For the Maundy Thursday and Good Friday services at St. Paul’s, there was a dramatic presentation of St. Luke’s version of the Passion Narrative. Instead of hearing a sermon, worshippers listened to a short piece of instrumental music as an opportunity to reflect on the events leading up to the crucifixion of Jesus.

Cellist Richard Patterson, professor of philosophy at Emory University, was a guest musician at St. Paul’s on Palm Sunday. During Holy Week, St. Paul’s services included music by the parish choir,  bell choir and St. Cecilia Singers – as well as Patterson; Terry Hinkemeyer, trumpet; Olivia Brown, flute; and Steve Moran, soloist.

On Good Friday, there was an early evening service at Allen-Lee Memorial United Methodist Church in Lone Oak. Church members presented readings in the voice of characters from the biblical account of the crucifixion.

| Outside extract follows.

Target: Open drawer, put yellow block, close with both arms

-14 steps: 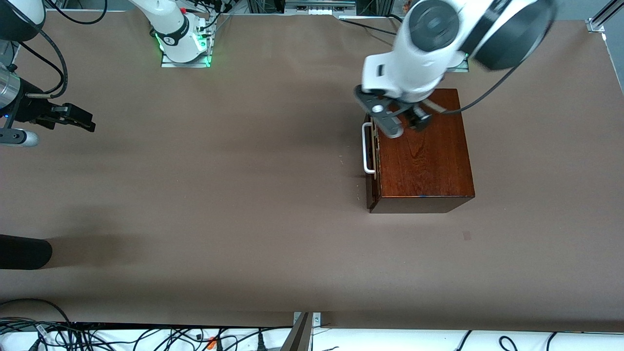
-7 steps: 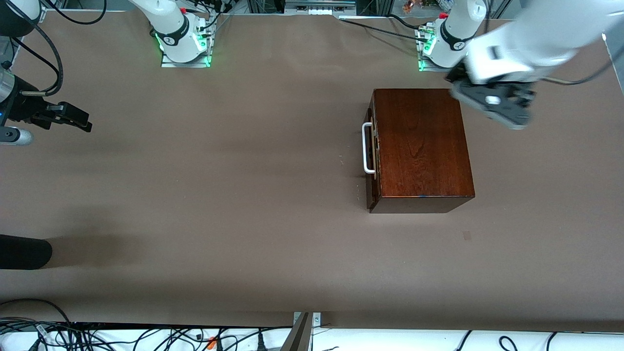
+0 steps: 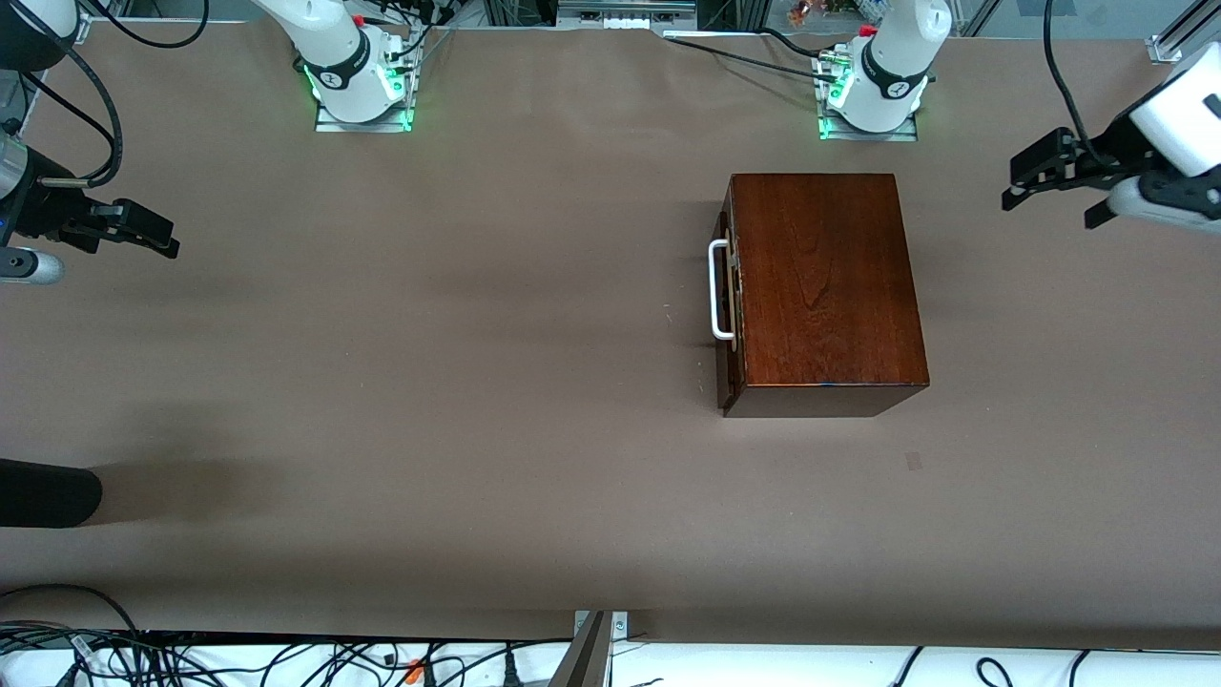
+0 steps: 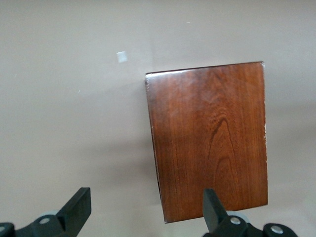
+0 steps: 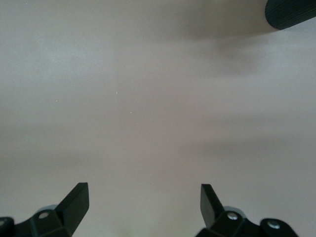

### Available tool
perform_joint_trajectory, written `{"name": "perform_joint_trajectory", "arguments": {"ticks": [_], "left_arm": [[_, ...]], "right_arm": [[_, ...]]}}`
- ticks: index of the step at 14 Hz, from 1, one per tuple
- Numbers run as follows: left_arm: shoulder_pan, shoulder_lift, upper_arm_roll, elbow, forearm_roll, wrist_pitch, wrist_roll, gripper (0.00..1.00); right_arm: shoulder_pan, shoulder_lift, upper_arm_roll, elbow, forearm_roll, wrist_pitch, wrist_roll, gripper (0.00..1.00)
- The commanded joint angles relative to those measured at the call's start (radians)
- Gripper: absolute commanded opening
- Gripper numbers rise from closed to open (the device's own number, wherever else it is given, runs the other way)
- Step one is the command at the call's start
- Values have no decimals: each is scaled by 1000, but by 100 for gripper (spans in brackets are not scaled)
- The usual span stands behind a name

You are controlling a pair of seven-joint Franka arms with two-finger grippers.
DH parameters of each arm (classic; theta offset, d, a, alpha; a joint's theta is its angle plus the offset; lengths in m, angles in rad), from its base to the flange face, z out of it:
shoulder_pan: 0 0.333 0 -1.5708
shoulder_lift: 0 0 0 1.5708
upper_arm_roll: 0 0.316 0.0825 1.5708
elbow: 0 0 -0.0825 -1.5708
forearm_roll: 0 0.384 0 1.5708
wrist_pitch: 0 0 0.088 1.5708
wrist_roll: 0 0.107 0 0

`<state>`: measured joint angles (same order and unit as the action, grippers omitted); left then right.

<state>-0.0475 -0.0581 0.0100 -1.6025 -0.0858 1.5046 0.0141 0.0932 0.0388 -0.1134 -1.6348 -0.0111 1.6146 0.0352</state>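
At the right arm's end of the tabletop (image 3: 477,382), the right tool (image 3: 157,239) hangs over bare surface with its jaws spread wide and nothing between them; that arm waits. Toward the left arm's end stands the wooden box (image 3: 820,286), its drawer (image 3: 729,315) looking shut or nearly so, though a thin gap at the white handle (image 3: 717,291) may remain. The yellow block is nowhere in sight, presumably inside. The left tool (image 3: 1035,181) hovers over the tabletop beside the box, jaws open and empty.

If the drawer is not fully home, the task could be left unfinished, since neither tool is near the front.

A second ago the left tool was over the box by the handle; it has since swung clear of the box.
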Motion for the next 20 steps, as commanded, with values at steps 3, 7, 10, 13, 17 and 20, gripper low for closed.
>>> {"name": "perform_joint_trajectory", "arguments": {"ticks": [3, 7, 10, 13, 17, 20], "left_arm": [[-14, -13, -13, -54, 97, 17, -71, 100], [-11, 7, -18, -25, 95, 3, -80, 100], [-11, 9, -19, -22, 92, 2, -83, 100], [-11, 9, -15, -22, 49, 2, -88, 100], [-11, 11, -18, -21, 50, 0, -88, 100], [-11, 12, -18, -20, 49, 0, -86, 100]], "right_arm": [[-9, -10, 9, 7, 0, -16, 8, 100], [-9, -10, 9, 7, 0, -16, 8, 100], [-9, -10, 9, 7, 0, -16, 8, 100], [-9, -10, 9, 7, 0, -16, 8, 100], [-9, -10, 9, 7, 0, -16, 8, 100], [-9, -10, 9, 7, 0, -16, 8, 100]]}}
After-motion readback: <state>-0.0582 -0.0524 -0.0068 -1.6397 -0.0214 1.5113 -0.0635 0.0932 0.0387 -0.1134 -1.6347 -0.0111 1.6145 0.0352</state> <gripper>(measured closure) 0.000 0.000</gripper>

They were Judas, Winston Skinner; Simon of Cyrene, Lisa Ferrell; Roman soldier, Ann Johnson; Mary, Sandy Wood; the dying thief, Lynn Skinner; and the centurion, Stephanie Strube.

Allen-Lee congregants tore pieces of black paper and placed them at the foot of a draped cross – symbolizing the leaving of sins.

Lent, the time of contemplation leading to Easter, began with Ash Wednesday on Feb. 13. The Community Lenten Services started that day – continuing weekly through Holy Week. A meal was served after each community service, and an offering was received for Coweta Samaritan Clinic.

The noontime ecumenical service on Ash Wednesday was held at Cornerstone United Methodist Church at Thomas Crossroads. Dr. Harry Barrow, pastor of Newnan Presbyterian Church, brought the devotion.

Several other churches held Ash Wednesday services later in the day. At Allen-Lee, Melanie Stanley-Soulen, the pastor, gathered the congregants around the altar for the imposition of ashes. She described Lent as “a time of repentance and of recognition of who we are.” She also talked about the increasing observance of Ash Wednesday in the South in recent decades and referred to “the events in our lives that become markers for us.”

Lent offers a time for people to allow God to “renew the parts of our hearts that have become hardened.” The observance of Lent results in “things that can only come from a heart that’s changed,” the pastor said.

The simple service at Allen-Lee also included a hymn and the reading of Bible passages by Strube, Nancy Lee and Winston Skinner.